ASSIGNED TASK: Return all of the data exactly, omitting any images.

RECORDED INFORMATION:

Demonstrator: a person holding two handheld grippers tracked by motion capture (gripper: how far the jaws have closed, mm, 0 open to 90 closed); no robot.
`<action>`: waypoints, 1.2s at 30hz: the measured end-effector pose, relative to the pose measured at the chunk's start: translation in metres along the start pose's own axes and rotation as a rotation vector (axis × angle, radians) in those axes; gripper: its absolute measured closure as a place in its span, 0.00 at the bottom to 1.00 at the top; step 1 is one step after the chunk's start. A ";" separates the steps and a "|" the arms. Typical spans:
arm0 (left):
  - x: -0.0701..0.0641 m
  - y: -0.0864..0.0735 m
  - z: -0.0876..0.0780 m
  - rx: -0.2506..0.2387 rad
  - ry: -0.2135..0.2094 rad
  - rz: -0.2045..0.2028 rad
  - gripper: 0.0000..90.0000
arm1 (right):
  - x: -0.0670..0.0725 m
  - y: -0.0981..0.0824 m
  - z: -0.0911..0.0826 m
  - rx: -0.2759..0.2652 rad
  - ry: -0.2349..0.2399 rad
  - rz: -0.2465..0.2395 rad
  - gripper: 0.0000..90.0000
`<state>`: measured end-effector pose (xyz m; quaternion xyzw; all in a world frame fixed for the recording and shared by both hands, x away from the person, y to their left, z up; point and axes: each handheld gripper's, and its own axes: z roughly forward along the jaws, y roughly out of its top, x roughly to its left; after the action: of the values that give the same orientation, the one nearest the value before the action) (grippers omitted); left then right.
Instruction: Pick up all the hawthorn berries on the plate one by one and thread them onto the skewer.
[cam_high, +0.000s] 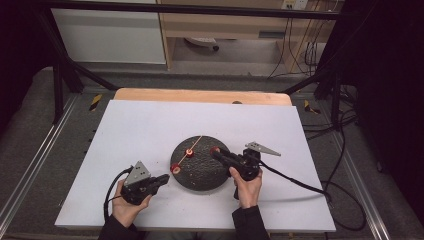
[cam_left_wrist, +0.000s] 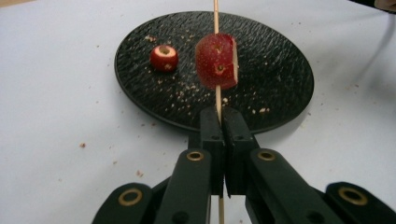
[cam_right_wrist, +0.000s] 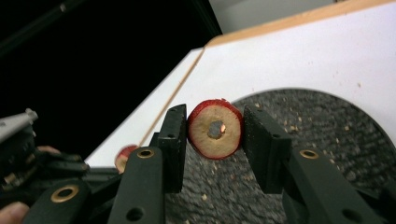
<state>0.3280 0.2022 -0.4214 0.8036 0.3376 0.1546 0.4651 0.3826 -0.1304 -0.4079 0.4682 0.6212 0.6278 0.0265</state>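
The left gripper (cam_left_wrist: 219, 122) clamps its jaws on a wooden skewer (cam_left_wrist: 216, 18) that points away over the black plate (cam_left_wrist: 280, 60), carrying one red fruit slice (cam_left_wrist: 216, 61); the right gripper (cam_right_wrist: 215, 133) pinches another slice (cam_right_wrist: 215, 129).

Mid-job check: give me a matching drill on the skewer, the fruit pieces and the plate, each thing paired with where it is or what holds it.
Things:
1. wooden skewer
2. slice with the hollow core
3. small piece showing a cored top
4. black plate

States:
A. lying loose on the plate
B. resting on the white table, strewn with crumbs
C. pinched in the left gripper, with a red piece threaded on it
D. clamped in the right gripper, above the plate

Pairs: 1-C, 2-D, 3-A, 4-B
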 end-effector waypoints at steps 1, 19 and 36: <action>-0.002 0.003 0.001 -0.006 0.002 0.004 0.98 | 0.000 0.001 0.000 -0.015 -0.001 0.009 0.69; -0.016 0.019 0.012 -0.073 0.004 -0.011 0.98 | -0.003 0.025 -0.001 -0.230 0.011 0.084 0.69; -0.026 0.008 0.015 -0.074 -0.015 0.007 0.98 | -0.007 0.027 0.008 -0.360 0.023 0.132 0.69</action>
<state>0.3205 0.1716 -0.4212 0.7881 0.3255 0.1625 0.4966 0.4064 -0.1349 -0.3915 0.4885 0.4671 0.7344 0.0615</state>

TASK RESULT:
Demonstrator: a person holding two handheld grippers tracked by motion capture (gripper: how far the jaws have closed, mm, 0 open to 90 closed); no robot.
`<action>`: waypoints, 1.2s at 30hz: the measured end-effector pose, relative to the pose measured at the chunk's start: translation in metres along the start pose's own axes and rotation as a rotation vector (axis × angle, radians) in those axes; gripper: its absolute measured closure as a place in its span, 0.00 at the bottom to 1.00 at the top; step 1 is one step after the chunk's start. A ";" separates the steps and a "|" the arms. Typical spans:
arm0 (left):
  - x: -0.0701..0.0641 m
  - y: -0.0864..0.0735 m
  - z: -0.0876..0.0780 m
  - rx: -0.2506..0.2387 rad
  - ry: -0.2135..0.2094 rad
  - rz: -0.2045..0.2028 rad
  - gripper: 0.0000..90.0000
arm1 (right):
  - x: -0.0670..0.0725 m
  - y: -0.0981..0.0824 m
  - z: -0.0911..0.0826 m
  - rx: -0.2759..0.2652 rad
  - ry: -0.2349..0.2399 rad
  - rz: -0.2465..0.2395 rad
  - gripper: 0.0000..90.0000
`<state>`: measured end-effector pose (xyz m; quaternion xyzw; all in a world frame fixed for the recording and shared by both hands, x away from the person, y to their left, z up; point and axes: each handheld gripper's, and its own axes: z roughly forward along the jaws, y roughly out of its top, x roughly to its left; after the action: of the values that give the same orientation, the one nearest the value before the action) (grippers omitted); left then right.
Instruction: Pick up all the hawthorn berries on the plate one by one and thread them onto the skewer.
[cam_high, +0.000s] 
[cam_left_wrist, +0.000s] 
[cam_right_wrist, +0.000s] 
<state>0.3280 0.2022 -0.4214 0.8036 0.3376 0.1546 0.4651 0.3826 -0.1304 -0.4079 0.4682 0.6212 0.6278 0.0265</state>
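The left gripper (cam_left_wrist: 219, 122) clamps its jaws on a wooden skewer (cam_left_wrist: 216, 18) that points away over the black plate (cam_left_wrist: 280, 60), carrying one red fruit slice (cam_left_wrist: 216, 61); the right gripper (cam_right_wrist: 215, 133) pinches another slice (cam_right_wrist: 215, 129).

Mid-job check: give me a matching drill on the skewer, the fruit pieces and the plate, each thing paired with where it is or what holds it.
Things:
1. wooden skewer
2. slice with the hollow core
3. small piece showing a cored top
4. black plate

States:
A. lying loose on the plate
B. resting on the white table, strewn with crumbs
C. pinched in the left gripper, with a red piece threaded on it
D. clamped in the right gripper, above the plate

Pairs: 1-C, 2-D, 3-A, 4-B
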 end-effector waypoints at steps 1, 19 and 36: <action>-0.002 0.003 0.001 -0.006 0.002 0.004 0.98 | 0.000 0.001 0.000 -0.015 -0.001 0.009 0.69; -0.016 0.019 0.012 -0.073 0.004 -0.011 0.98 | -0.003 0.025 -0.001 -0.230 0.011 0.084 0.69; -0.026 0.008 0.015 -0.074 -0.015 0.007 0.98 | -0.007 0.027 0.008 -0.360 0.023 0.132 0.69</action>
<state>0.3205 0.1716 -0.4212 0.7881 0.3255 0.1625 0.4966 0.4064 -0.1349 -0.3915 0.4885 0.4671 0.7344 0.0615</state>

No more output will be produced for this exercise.